Glückwunsch Jungs ! (Und ich muss jetzt mein Versprechen +  eine Zugabe einlösen).

Danke ! an den Motor der HH-Wasserballszene, Philipp Kopf und sein Team und an die Wasserballwarte von HH und S.-H., ohne die diese Kooperation nicht möglich gewesen wäre.

Doch hier der Bericht von Marco, Daniel, Alex und Moritz und wie es wirklich war:

Mal wieder ein Freitagmorgen an dem wir früh aufstehen mussten, damit wir um 6.21 Uhr mit dem Zug nach Hamburg fahren können. Es ging zum Zwergenpokal, einen D-Jugendturnier mit Auswahlmannschaften aus ganz Deutschland.Im Zug trafen wir auf Marko, der auf dem Weg zur Arbeit war. Nach einiger Zeit kamen wir in Hamburg-Dammtor an, wo Philipp wartete. Kurz danach ging es auch schon schnell mit einem Neunsitzer zum Schlump. Dort erwarteten uns unsere Hamburger Freunde. Nun wurden wir in drei Busse aufgeteilt. Kurz danach ging es auch schon in Richtung Auerbach in Südwestsachsen. Auf der Fahrt meierten wir ziemlich viel. Nach zwei Dritteln der Fahrt war eigentlich vorgesehen, dass wir in einem Freibad in Hermsdorf in einer Pause Vorbereitungstraining machen wollten, doch daraus wurde nichts: Wegen Kälte geschlossen. Nach ungefähr drei weiteren Stunden waren wir endlich da. Als Unterkunft gab es Blockhütten. Als erstes haben wir gegen die erste Mannschaft von Sachsen gespielt und haben 1:14 verloren. Danach gingen wir leicht genervt zurück zu unseren Hütten.

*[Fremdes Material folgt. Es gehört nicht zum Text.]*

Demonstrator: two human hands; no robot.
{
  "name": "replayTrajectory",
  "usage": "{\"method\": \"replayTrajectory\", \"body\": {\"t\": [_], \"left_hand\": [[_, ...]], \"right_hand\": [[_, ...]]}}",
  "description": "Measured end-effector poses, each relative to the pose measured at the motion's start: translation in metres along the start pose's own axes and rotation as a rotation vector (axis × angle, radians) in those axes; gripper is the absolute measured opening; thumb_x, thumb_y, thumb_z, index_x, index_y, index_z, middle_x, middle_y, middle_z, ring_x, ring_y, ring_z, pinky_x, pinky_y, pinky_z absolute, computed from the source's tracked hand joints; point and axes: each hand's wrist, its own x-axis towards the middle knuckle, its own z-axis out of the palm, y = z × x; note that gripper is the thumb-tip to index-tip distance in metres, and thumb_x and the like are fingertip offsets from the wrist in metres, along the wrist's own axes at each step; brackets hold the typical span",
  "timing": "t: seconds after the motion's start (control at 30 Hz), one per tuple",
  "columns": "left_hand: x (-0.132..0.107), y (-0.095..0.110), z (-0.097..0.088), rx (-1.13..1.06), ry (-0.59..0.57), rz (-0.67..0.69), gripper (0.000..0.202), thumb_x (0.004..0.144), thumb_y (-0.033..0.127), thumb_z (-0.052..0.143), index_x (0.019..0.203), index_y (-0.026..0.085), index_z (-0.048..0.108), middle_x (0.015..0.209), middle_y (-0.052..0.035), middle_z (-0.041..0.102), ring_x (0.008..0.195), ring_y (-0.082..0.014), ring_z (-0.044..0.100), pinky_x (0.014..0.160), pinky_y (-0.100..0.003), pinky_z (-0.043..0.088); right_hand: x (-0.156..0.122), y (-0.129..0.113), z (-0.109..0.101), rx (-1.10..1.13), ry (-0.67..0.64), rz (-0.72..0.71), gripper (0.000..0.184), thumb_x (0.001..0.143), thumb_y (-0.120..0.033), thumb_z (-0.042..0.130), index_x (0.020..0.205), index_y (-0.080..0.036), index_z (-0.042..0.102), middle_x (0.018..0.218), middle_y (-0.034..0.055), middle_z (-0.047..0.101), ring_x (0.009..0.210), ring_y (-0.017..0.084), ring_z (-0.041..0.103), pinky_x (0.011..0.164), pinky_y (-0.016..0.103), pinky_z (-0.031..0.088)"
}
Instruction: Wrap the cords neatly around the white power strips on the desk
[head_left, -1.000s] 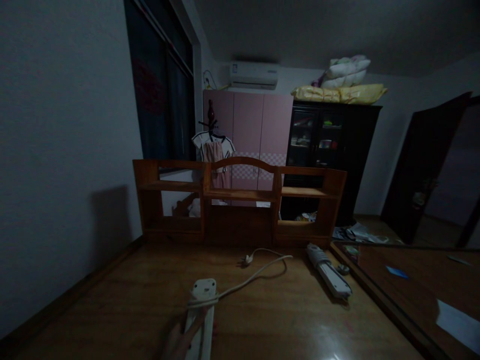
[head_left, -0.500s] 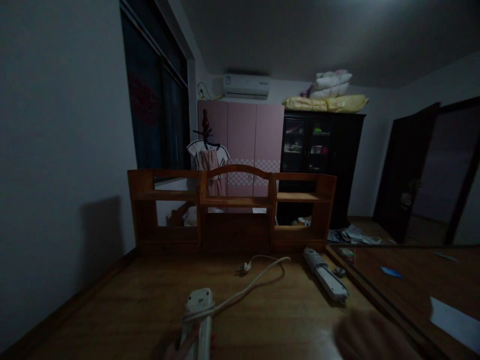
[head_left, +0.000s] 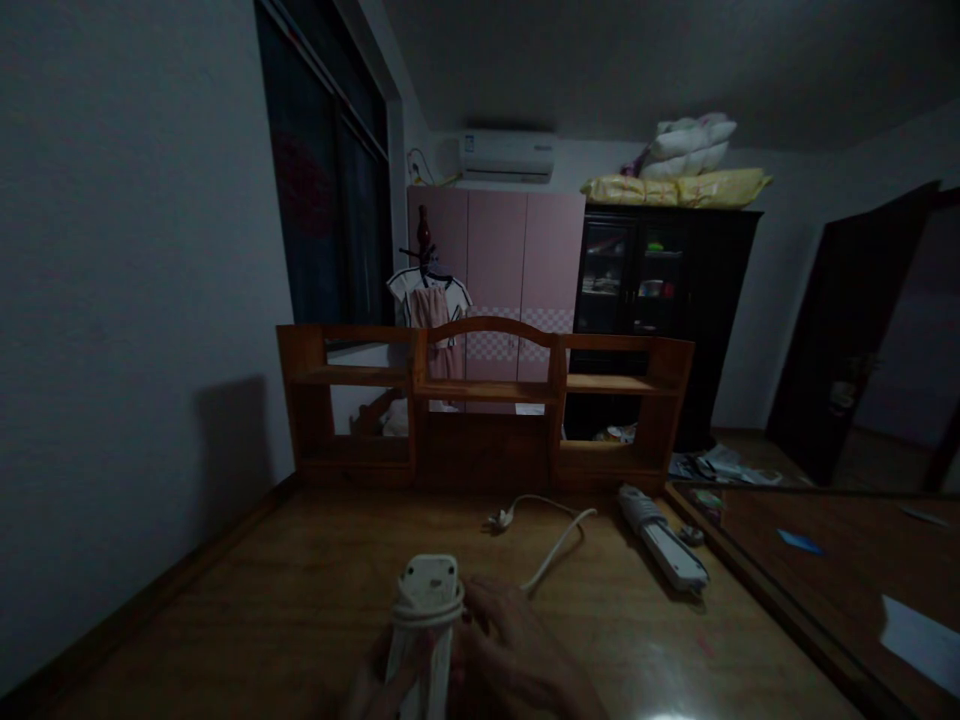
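Note:
At the bottom middle of the view my left hand [head_left: 391, 675] is closed around a white power strip [head_left: 432, 574], its thumb lying along the top. Several turns of white cord wrap the strip near its far end. Against the strip's right side is my right hand [head_left: 517, 645], fingers curled in where the cord [head_left: 556, 553] runs behind them; the fingertips are partly hidden. The cord's free length loops over the table to its plug [head_left: 499, 520]. To the right lies a second power strip [head_left: 670, 556], its grey cord wound around one end.
A wooden shelf unit [head_left: 487, 392] stands along the back of the wooden table [head_left: 270, 590]. A wall [head_left: 127, 430] rises on the left. Past a raised edge on the right, a lower brown surface [head_left: 817, 600] bears a white paper [head_left: 922, 635] and a blue card [head_left: 799, 541].
My right hand has come in from the right to the power strip and closed at the cord. More cord is now wound around the strip, and the view has shifted slightly.

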Motion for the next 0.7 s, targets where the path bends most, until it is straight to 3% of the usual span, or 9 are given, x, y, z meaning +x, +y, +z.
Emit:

Am nächsten Tag ging es schon früh raus. Wir mussten um halb sieben aufstehen. Dann fuhren wir mit dem Auto ins Freibad und spielten gegen Berlin. Da die Gegner stark waren spielten wir defensiv nur mit einem 14:0. Danach haben wir gegen Südwestfalen 2 gespielt und mit 6:2 gewonnen. Kein guter Sieg, denn wir hätten locker höher gewinnen können. Aber das gelang uns nicht, weil wir doch etwas nervös und unkonzentriert waren. Erst im nächsten Spiel gegen Cuxhaven waren wir auf Betriebstemperatur. Es war sehr spannend. Wir konnten am Ende deutlich aufholen und gewannen mit 11:5. Jetzt waren wir endlich richtig eingespielt und nun kam das Spiel gegen Duisburg, die am Abend zuvor angegeben und gesagt haben, dass sie gegen uns locker gewännen. Aber nix da. Wir gewannen nach einem turbulenten Match mit 6:8.

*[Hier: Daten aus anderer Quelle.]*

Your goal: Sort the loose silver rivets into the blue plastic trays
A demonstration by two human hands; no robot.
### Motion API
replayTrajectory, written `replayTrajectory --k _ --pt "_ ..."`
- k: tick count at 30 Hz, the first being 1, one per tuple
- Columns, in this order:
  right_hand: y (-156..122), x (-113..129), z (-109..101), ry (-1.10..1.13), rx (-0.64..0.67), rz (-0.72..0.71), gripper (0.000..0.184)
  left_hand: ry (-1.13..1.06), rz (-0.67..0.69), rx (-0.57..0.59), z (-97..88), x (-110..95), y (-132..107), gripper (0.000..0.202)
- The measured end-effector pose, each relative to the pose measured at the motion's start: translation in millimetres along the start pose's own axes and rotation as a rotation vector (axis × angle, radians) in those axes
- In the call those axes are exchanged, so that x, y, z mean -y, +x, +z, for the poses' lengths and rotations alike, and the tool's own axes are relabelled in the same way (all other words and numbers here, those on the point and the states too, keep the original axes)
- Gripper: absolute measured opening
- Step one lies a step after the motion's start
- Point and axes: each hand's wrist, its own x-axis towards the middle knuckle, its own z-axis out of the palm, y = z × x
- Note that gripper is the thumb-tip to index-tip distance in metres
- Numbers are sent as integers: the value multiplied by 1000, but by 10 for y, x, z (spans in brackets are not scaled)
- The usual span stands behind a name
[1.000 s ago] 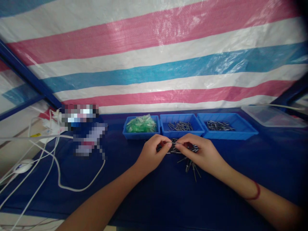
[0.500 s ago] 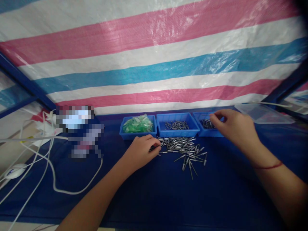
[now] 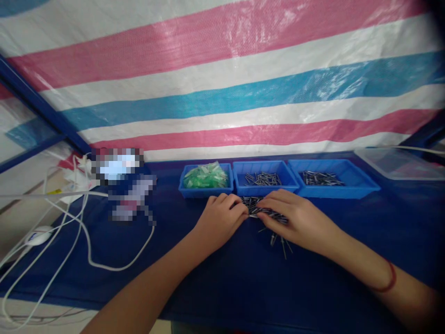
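Observation:
A heap of silver blind rivets (image 3: 251,204) lies on the dark blue table, partly covered by both hands. My left hand (image 3: 220,220) rests at the heap's left edge, its fingers curled and thumb pressed in around rivets there; how many is hidden. Over the heap's right side reaches my right hand (image 3: 295,220), thumb and fingers apart, fingertips among the rivets. Just behind the heap, the middle blue bin (image 3: 239,189) holds some rivets (image 3: 263,179). More rivets (image 3: 321,178) lie in the right blue bin (image 3: 358,183).
The left blue bin (image 3: 206,191) is full of small green-and-clear plastic packets (image 3: 205,176). White cables (image 3: 88,232) and a blurred-out device (image 3: 118,166) occupy the table's left side. A clear plastic lid (image 3: 399,164) lies at the back right. A striped sheet (image 3: 222,106) hangs behind.
My right hand has come from above the right bin down and left onto the rivet heap. My left hand stays at the heap's left edge. The view has shifted slightly.

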Motion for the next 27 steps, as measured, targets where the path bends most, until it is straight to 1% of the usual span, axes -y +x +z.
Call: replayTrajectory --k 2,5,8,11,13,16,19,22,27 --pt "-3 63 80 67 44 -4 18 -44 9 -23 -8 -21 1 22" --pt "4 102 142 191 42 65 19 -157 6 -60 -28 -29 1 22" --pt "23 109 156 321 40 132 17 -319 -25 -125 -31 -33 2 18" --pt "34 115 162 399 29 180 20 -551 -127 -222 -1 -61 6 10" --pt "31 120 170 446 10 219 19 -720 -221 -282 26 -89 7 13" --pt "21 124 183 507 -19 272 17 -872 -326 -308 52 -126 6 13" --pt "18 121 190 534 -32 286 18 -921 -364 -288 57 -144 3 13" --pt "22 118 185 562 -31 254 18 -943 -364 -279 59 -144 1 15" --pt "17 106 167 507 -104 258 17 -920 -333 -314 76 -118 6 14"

Damit war die Vorrunde beendet und wir hatten uns als Gruppendritter für die mittleren Plätze qualifiziert.
Als erstes spielten wir in der Platzierungsrunde gegen Mittelrhein. Es war ein ausgeglichenes Spiel, aber wir haben unsere Chancen nicht genutzt, denn wir waren jetzt nervös. Im Spiel verlor Malte seine Kappe und konnte sie nicht vom fünf Meter tiefen Boden heben. Er fragte einen Gegenspieler, ob es das tun könnte, und der tat es auch. Sein Trainer rastete aus und schrie: "Sag mal Timo, spinnst du jetzt?"
Wir hatten einen komischen Schiedsrichter, der nach drei persönlichen Fehlern eines gegnerischen Spielers den nicht rausgestellt hat. Er spielte trotzdem mit und Mittelrhein kam in Ballbesitz.

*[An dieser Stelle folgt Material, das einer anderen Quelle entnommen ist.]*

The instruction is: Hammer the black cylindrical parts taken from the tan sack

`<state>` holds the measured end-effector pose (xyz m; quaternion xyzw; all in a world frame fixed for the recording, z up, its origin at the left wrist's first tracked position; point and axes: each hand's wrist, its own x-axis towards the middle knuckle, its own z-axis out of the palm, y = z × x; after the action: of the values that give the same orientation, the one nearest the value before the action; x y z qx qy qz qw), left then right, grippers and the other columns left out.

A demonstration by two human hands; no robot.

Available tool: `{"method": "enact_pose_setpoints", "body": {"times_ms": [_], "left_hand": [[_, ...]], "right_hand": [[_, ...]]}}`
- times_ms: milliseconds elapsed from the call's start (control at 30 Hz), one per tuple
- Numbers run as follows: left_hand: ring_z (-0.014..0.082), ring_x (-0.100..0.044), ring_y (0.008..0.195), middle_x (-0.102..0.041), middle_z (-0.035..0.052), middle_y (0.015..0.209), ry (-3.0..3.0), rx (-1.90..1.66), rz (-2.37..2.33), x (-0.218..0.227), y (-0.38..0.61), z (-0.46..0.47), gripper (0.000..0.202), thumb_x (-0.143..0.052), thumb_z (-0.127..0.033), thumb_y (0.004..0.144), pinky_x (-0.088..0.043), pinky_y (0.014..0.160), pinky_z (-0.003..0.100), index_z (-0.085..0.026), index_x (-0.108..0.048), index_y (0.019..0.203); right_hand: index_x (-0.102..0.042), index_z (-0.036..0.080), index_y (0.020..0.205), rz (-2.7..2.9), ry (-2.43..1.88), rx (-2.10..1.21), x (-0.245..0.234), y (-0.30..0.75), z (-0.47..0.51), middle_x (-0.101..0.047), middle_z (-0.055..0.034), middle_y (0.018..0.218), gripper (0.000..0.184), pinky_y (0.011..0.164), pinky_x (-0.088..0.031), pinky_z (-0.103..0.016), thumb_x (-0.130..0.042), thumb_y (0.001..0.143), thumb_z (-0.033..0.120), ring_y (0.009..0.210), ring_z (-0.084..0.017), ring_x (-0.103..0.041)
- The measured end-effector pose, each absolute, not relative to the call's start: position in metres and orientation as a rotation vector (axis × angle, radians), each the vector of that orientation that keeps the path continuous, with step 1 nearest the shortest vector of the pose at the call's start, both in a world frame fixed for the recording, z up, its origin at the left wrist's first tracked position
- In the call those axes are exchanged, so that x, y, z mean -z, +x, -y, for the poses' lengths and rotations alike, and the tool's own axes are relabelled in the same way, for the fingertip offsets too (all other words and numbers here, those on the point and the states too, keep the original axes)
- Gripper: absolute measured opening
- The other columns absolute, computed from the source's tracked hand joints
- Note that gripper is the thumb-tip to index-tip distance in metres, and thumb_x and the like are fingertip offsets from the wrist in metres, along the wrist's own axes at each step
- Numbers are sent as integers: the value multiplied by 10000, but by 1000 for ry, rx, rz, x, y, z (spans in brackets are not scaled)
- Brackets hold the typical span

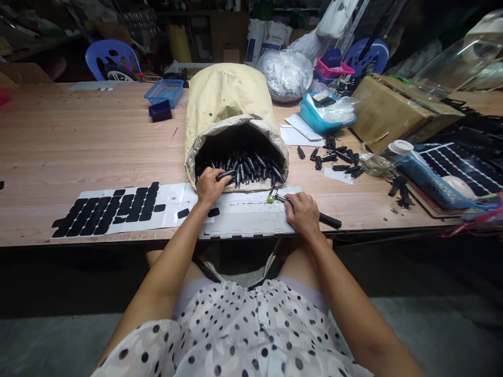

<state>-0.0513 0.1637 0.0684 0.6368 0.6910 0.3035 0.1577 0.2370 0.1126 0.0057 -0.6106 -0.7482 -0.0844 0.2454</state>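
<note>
At the mouth of a yellowish sack (231, 94) lying on its side, my left hand (209, 186) grips a slim black piece (225, 175). Many similar black pieces (251, 166) are heaped inside the sack. My right hand (304, 212) is closed around the shaft of a small hammer (330, 220); its metal head with a yellow-green tip (271, 198) points left over a pale board (247, 219) at the table edge. Left of my left arm, a white sheet (168, 196) carries rows of black rounded stickers (94, 215), with a few loose ones nearer my wrist.
Loose black pieces (346, 157) lie on the table (113, 136) to the right. Behind them stand a turquoise basket (322, 120) and a cardboard box (389, 112). A blue basket (165, 90) sits back left, and another blue basket (432, 178) holds sticker sheets at far right.
</note>
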Motion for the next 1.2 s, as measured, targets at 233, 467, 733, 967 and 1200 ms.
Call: {"method": "enact_pose_setpoints", "body": {"times_ms": [233,467,733,967,1200], "left_hand": [[211,-603,926,-640,29,926,2068,-664,-1589,-45,-11,-100,211,-721,-342,830,-492,862,348,-272,-784,1020],[236,-589,1011,-652,24,981,2061,-622,-1607,-35,-7,-103,264,-756,-304,794,-459,939,387,-268,-757,1056],[233,-573,1016,-655,24,960,2057,-621,-1581,-30,-9,-104,215,-713,-329,841,-434,938,386,-278,-765,1043],[222,-564,998,-638,25,942,2100,-614,-1579,-31,-7,-102,249,-690,-341,880,-431,914,372,-304,-760,1116],[197,-555,964,-579,20,937,2128,-646,-1618,-27,-4,-102,258,-683,-372,887,-442,898,355,-320,-764,1126]], "right_hand": [[-694,226,1033,2028,-1680,205,-3,238,-112,-605,-97,937,245,771,-368,-363,-476,926,260,887,-251,-484],[-698,225,1025,2078,-1688,205,-4,241,-115,-618,-87,929,246,763,-367,-344,-472,941,274,875,-237,-494],[-682,245,1047,1866,-1551,8,-24,231,-88,-662,-71,939,269,792,-473,-332,-429,984,310,890,-219,-601],[-681,255,1157,1814,-1366,-226,-33,202,-53,-706,-64,982,313,840,-530,-334,-416,1006,328,932,-200,-660],[-688,284,1206,1856,-1411,-139,-39,194,-48,-679,-44,921,339,775,-532,-276,-408,1017,308,882,-169,-658]]}}
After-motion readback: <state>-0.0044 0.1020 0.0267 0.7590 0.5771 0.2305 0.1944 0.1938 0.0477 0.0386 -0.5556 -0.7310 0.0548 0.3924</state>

Dann wurde das Spiel unterbrochen, Mittelrhein bekam den Ball und nahm eine Auszeit. Es waren noch neunzehn Sekunden zu spielen und Mittelrhein durfte mit allen Spielern spielen und verlor aber nach zwei Sekunden den Ball, weil Daniel den Ball abfing. Dusseligerweise gelang es uns nicht, den Ball im Tor unterzubringen, weil der Schiedsrichter einen Hosenzieher im Fünfmeterraum bei Moritz nicht gesehen oder gepfiffen hat. Das Spiel endete 7:7.
Am Abend grillten wir mit den Bremern und Cuxhavenern. Es gab saftige Steaks. Das war nett. Dann gingen wir in unsere Muffbude mit Heizlüfter und qualmenden Klamotten.

Am nächsten Morgen war wieder um halb sieben aufstehen. Nach dem Frühstück sind wir wieder zu unseren Hütten gegangen und Evi hat unseren Müll entsorgt. Später im Freibad haben wir die letzten drei Spiele gespielt. Das erste Spiel war gegen Bayern. Die waren körperlich stark überlegen, deshalb konnten wir nur den Endstand von 10:7 erreichen. Danach kam ein Freundschaftsspiel gegen Niedersachsen und wir waren so nett und haben sie 10:1 gewinnen lassen. Nach einer langen Pause spielten wir das letzte Spiel gegen Magdeburg. Im Laufe des Spieles wurden Ellbogenchecks, Tritte und Schläge in Magengruben von ihnen verteilt. Nach dem Seitenwechsel und dem vierten ernsten Vorfall der nicht vom Schiri bestraft wurde, entschied unser Trainer Philipp das Spiel beim Stand von 4:7 im Interesse der Gesundheit der eigenen Spieler abzubrechen. Das Spiel wurde 0:5 gegen uns gewertet. Okay so.
Das Turnier war beendet. Das Team erreichte Platz 11 von 18.